▸ **REQUIRED ACTION**: State the number of lines in the material below that have "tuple" in them, without any other text.

• • • • •

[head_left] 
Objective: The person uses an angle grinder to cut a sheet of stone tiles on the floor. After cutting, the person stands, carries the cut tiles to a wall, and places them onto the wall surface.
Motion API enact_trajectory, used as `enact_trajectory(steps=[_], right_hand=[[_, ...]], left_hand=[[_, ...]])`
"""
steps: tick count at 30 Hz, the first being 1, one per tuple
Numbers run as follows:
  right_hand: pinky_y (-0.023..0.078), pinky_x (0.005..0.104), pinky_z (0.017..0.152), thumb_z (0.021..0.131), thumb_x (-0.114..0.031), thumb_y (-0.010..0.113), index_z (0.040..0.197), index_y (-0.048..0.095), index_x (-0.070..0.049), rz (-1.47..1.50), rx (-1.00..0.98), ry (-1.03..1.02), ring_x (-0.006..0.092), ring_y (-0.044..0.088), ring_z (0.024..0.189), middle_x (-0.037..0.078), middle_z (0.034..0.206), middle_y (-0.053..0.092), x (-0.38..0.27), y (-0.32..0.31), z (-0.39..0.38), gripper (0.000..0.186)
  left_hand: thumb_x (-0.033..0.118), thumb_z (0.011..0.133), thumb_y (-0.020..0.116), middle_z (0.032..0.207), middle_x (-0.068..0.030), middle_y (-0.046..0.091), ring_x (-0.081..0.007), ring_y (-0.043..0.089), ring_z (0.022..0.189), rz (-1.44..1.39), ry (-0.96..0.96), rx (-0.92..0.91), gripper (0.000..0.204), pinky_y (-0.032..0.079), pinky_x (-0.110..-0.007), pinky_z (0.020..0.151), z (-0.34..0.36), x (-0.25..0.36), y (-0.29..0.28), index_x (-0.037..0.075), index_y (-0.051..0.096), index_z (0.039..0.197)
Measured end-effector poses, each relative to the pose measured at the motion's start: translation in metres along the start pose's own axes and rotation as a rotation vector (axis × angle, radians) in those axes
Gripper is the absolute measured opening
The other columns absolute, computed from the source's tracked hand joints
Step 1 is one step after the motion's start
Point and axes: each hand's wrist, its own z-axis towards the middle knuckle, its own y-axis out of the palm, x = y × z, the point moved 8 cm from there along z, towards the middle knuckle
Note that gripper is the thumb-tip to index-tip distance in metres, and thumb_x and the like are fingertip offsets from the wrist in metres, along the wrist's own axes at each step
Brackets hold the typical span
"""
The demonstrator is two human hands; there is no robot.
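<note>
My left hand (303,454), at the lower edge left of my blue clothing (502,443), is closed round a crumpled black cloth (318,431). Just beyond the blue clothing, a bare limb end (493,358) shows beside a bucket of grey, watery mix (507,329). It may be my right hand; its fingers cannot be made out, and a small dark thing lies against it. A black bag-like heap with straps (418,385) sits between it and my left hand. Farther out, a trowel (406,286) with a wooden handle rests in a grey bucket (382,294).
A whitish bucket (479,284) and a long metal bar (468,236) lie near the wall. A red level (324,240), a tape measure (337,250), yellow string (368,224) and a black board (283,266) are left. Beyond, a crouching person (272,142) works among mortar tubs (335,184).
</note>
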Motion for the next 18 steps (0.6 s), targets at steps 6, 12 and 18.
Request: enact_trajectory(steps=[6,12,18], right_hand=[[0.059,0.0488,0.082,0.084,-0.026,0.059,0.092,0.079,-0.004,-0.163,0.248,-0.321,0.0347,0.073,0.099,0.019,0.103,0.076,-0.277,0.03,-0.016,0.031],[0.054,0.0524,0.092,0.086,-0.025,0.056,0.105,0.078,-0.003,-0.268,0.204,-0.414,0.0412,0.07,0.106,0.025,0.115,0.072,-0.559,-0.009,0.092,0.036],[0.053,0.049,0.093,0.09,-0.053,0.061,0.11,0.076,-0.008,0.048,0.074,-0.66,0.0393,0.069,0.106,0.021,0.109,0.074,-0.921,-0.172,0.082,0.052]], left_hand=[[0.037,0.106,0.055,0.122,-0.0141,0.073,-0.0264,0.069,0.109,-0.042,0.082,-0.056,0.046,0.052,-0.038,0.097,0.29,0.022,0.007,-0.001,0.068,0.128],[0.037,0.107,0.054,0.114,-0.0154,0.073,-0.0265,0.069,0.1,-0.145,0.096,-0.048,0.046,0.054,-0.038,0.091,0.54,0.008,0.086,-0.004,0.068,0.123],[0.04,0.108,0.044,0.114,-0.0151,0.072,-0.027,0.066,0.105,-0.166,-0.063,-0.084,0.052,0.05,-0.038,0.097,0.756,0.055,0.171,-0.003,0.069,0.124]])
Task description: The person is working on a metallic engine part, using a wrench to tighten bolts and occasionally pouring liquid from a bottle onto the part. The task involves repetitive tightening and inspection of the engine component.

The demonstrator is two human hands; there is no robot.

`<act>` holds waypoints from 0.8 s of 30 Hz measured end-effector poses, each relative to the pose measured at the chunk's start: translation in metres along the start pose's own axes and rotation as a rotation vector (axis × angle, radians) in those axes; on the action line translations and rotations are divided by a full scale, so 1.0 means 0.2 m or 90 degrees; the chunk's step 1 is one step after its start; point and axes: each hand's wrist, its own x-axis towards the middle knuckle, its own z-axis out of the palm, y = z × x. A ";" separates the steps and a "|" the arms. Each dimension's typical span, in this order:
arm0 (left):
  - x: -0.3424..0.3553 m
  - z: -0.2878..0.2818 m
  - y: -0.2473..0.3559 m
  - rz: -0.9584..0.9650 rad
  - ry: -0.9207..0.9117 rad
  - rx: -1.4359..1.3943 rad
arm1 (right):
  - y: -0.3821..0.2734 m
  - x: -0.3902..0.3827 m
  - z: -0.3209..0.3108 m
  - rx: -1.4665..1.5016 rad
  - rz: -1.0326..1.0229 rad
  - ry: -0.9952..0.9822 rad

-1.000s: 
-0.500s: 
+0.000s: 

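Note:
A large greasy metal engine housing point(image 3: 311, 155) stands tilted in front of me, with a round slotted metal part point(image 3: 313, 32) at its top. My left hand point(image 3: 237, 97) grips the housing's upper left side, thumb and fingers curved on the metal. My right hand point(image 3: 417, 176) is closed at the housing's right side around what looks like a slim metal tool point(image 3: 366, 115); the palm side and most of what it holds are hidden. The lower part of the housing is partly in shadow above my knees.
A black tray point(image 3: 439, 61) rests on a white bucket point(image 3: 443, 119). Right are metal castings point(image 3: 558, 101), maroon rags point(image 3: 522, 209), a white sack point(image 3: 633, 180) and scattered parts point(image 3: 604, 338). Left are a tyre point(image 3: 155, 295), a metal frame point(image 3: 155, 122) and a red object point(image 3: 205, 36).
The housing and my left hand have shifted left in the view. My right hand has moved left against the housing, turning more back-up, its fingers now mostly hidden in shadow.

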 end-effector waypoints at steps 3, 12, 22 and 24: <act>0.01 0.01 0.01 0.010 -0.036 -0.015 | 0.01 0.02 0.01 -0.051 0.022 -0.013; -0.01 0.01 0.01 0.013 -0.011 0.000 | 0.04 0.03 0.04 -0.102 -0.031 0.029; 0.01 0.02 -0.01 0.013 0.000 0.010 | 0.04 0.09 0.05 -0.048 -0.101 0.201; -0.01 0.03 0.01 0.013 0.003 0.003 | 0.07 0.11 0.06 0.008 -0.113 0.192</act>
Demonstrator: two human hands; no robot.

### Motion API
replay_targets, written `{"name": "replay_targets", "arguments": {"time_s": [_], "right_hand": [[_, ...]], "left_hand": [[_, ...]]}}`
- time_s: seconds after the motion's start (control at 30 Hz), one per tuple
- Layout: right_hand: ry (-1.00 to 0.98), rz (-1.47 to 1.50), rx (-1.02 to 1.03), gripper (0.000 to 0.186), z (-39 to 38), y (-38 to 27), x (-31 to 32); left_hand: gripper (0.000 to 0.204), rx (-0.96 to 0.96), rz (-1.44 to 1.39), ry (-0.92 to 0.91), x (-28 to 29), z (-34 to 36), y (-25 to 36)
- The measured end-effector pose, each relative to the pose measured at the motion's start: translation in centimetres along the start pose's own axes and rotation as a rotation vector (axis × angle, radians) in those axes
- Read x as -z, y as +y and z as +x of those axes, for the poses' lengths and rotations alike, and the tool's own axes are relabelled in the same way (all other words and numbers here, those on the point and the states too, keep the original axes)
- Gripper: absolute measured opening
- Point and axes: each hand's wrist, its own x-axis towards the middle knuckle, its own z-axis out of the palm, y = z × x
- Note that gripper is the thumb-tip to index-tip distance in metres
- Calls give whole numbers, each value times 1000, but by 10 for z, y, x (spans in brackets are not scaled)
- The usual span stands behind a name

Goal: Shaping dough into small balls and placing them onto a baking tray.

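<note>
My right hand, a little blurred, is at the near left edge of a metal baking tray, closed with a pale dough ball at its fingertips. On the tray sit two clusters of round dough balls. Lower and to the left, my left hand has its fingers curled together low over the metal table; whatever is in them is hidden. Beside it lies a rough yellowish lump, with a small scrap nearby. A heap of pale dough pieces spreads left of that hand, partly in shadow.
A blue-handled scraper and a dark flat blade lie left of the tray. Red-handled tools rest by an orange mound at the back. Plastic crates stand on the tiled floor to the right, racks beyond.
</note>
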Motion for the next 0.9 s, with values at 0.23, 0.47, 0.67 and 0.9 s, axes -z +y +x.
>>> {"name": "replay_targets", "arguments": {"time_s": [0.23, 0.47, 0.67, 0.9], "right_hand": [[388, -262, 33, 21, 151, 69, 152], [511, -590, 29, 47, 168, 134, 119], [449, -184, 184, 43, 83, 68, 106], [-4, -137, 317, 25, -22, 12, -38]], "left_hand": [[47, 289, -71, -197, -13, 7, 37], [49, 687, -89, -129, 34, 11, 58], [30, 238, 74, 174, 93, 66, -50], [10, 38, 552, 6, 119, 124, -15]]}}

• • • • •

▸ **RESULT BELOW**: 2